北海道知床半島の沖合で乗客乗員26人が乗った観光船「KAZU I(カズワン)」が消息を絶った事故。運航会社「知床遊覧船」の桂田精一社長(58)が、今度は遭難の原因をクジラとの衝突だと説明した、との報道が流れ、唖然とする人が続出している。

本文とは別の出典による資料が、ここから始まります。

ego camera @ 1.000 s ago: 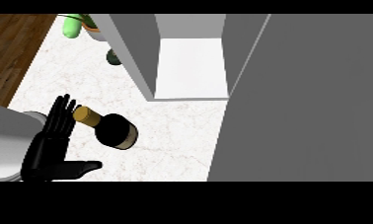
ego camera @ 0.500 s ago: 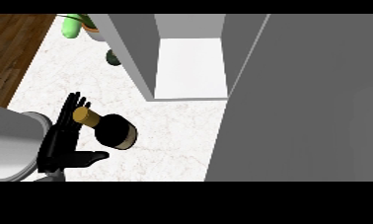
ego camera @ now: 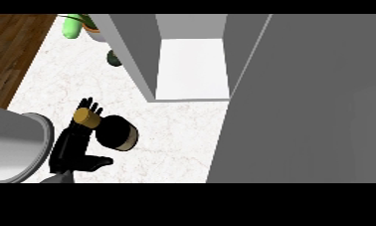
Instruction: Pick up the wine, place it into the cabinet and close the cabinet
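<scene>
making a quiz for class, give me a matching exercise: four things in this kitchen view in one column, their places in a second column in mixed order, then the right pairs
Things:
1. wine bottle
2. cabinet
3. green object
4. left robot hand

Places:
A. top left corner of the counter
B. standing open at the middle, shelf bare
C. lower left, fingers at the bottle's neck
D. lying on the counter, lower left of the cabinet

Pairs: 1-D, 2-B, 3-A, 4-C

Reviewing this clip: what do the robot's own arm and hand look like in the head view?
Only one arm shows, at the view's lower left. Its forearm is a smooth, rounded light grey shell with no cables or markings to be seen. It ends in a black hand with slim black fingers and a short thumb. The other arm and hand are out of view.
</scene>
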Robot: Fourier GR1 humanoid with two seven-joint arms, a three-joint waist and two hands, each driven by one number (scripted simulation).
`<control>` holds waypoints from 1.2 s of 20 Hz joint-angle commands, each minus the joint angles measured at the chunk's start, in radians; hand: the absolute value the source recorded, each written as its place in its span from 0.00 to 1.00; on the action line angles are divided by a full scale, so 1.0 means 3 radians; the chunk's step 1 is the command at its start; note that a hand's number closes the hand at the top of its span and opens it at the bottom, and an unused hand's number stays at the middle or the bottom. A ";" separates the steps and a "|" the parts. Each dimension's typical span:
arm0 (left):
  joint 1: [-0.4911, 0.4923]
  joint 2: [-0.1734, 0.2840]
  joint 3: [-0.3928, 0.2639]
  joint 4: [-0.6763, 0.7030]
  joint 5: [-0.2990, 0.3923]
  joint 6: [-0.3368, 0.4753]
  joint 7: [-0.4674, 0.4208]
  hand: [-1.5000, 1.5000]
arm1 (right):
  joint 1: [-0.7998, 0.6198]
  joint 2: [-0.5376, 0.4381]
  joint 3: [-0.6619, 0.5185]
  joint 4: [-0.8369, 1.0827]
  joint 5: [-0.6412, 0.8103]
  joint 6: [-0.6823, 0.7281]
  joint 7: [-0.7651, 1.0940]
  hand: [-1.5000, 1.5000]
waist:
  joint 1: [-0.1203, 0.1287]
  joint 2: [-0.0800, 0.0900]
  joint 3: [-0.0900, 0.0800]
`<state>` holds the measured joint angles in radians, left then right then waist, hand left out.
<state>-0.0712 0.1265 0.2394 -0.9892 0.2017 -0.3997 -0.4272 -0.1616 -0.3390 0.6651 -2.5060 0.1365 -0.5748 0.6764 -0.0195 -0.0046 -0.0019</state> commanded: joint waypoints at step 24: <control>-0.0129 -0.0122 -0.0092 0.0329 -0.0179 0.0146 -0.0840 1.00 | 0.0327 -0.0314 0.0263 -0.0669 0.0516 -0.0189 0.0085 0.00 | 0.0017 -0.0014 0.0005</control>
<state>-0.1457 0.0838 0.2220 -0.8359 0.1500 -0.3598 -0.6826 -0.1352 -0.3915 0.7115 -2.5035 0.1452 -0.6259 0.6387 -0.0152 -0.0064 -0.0005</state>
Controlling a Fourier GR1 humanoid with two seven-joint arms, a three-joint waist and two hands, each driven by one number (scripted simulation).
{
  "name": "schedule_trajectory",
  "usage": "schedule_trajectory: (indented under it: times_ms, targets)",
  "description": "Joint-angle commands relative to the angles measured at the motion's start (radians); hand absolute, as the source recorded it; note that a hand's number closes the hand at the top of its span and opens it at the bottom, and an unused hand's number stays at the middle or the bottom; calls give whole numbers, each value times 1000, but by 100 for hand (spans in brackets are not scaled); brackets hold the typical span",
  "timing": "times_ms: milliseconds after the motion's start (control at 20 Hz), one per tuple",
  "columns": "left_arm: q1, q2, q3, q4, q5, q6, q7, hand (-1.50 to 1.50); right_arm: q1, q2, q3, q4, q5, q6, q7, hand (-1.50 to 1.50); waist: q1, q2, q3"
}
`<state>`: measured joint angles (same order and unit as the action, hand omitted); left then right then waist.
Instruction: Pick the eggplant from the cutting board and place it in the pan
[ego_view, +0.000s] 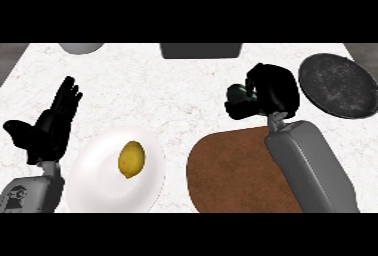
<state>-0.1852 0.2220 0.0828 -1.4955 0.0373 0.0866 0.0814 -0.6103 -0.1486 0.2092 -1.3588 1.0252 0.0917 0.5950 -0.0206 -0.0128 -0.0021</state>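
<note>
Eggplant (238, 93) is gripped in the curled fingers of the right hand (269, 92), held above the counter (184, 85) between cutting board (236, 172) and pan (339, 86). Left hand (52, 122) is rested open, fingers straight, beside a plate (100, 175) with a lemon (132, 159).

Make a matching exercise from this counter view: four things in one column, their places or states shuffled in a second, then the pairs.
1. lemon
2. pan
3. left hand
4. cutting board

A. far right, holding nothing
B. brown, partly under the right forearm
C. on the white plate
D. open, fingers up, at the view's left

Pairs: 1-C, 2-A, 3-D, 4-B
</note>
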Motion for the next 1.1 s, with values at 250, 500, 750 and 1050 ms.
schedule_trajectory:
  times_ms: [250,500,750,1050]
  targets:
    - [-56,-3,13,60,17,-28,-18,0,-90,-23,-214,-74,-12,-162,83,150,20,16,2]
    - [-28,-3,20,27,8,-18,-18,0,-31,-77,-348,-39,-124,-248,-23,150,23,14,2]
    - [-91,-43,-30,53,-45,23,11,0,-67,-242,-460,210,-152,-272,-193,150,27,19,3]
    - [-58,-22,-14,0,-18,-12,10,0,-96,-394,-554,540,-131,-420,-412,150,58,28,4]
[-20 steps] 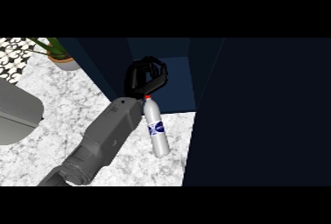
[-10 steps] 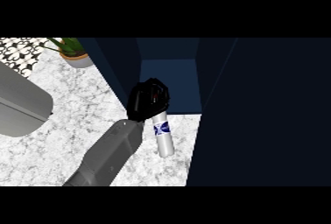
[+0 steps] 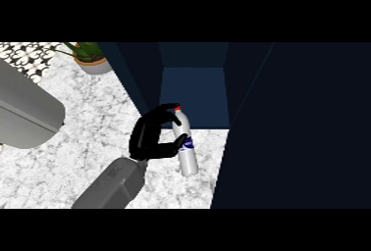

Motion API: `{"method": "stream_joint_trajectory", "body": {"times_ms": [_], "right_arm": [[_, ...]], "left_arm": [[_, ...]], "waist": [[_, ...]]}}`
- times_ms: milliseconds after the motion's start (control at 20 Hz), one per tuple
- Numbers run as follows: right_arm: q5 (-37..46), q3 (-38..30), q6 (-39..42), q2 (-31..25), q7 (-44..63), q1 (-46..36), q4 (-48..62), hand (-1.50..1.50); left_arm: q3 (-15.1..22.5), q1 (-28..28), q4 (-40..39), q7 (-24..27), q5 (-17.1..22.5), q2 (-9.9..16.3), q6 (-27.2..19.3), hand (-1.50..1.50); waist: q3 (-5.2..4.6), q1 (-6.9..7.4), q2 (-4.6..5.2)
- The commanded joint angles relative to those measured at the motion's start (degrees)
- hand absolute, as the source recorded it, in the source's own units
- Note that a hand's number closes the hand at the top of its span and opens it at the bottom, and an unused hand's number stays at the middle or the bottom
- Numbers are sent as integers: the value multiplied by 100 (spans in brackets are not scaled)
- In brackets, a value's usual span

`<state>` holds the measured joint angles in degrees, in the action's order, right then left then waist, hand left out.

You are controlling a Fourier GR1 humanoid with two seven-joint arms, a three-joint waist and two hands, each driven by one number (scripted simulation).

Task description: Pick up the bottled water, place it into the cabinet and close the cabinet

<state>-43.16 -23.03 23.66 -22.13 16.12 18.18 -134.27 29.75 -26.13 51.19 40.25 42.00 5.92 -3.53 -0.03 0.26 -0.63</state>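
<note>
The right hand (image 3: 153, 137) has its fingers and thumb curled round the water bottle (image 3: 185, 142). The open cabinet (image 3: 194, 98) lies just beyond it, and a potted plant (image 3: 90, 58) stands far off to its left.

Open cabinet (image 3: 194, 95) ahead; door (image 3: 297, 127) walls right.

Blue label on bottled water (image 3: 185, 147), lettering apparently unreadable.
</note>
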Motion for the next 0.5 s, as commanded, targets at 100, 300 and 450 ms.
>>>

27日の記者会見では豊田徳幸船長(54)に責任を押し付けるような内容だった。それに大きな批判が起きたため、今度は可能性の極めて低いクジラとの衝突に移した、と受け止めた人が多い。
北新「裏付けないまま運航判断を正当化」
これは北海道新聞が2022年4月30日に報じたもの。桂田社長はLINEを使い経営する宿泊施設の従業員に29日、遭難事故について説明した。事故があった23日の気象データを使い、観光船が予定通りの時間に戻っていれば海は荒れていなかった、と説明した。しかし、桂田社長の示したデータは午後0時のもの。観光船が到着する予定時刻は午後1時。午後1時の段階で波の高さは運航基準を超えているのは確実。北新は「運航判断を正当化しているとも取れる」と批判した。さらに、桂田社長は関係者とのやりとりで、観光船は水深の深い所を通って戻ってくるため、座礁ないはずだとし、
「ただ、クジラに当たったり、突き上げられると穴が空く可能性はある」
と語った。
「確たる裏付けがないまま、事故原因は高波や座礁ではなく、動物との衝突と主張していたという」
と記事は結んでいる。
「クジラと衝突するのは高速船」
ネットではこの記事によってちょっとした騒動が起きた。先の記者会見では「自分の判断が間違っていた」「自分に責任がある」とは言ったが、全体では「自分に落ち度はなく、全て豊田船長のせい」と取れる発言を繰り返した。また、「乗船客のせい」と取れる発言もあった。海が荒れるようであれば引き返す「条件付きの運航」で出航したわけで、従来なら乗船客が「揺れに耐えられないから引き返せ!と言ってくるから戻って来た」と語った事だ。さすがに乗客のせいでは話にならず、豊田船長の責任にしたことで批判を浴び、「今度はクジラのせいにし始めた」、という批判によるものだ。掲示板には、
「流石にクジラに責任擦りつけるのは予想の斜め上やったわ」
「クジラなら無線がつながった時にまずそれ言うよね」
「クジラと衝突して船体が破損する事故はその殆どが高速船ね ジェットフォイルとかさ」
「それが本当ならもう観光船出しても誰も行かねーよ 他の会社が再開してももう客は誰も来ないだろうな」
といった事が書き込まれている。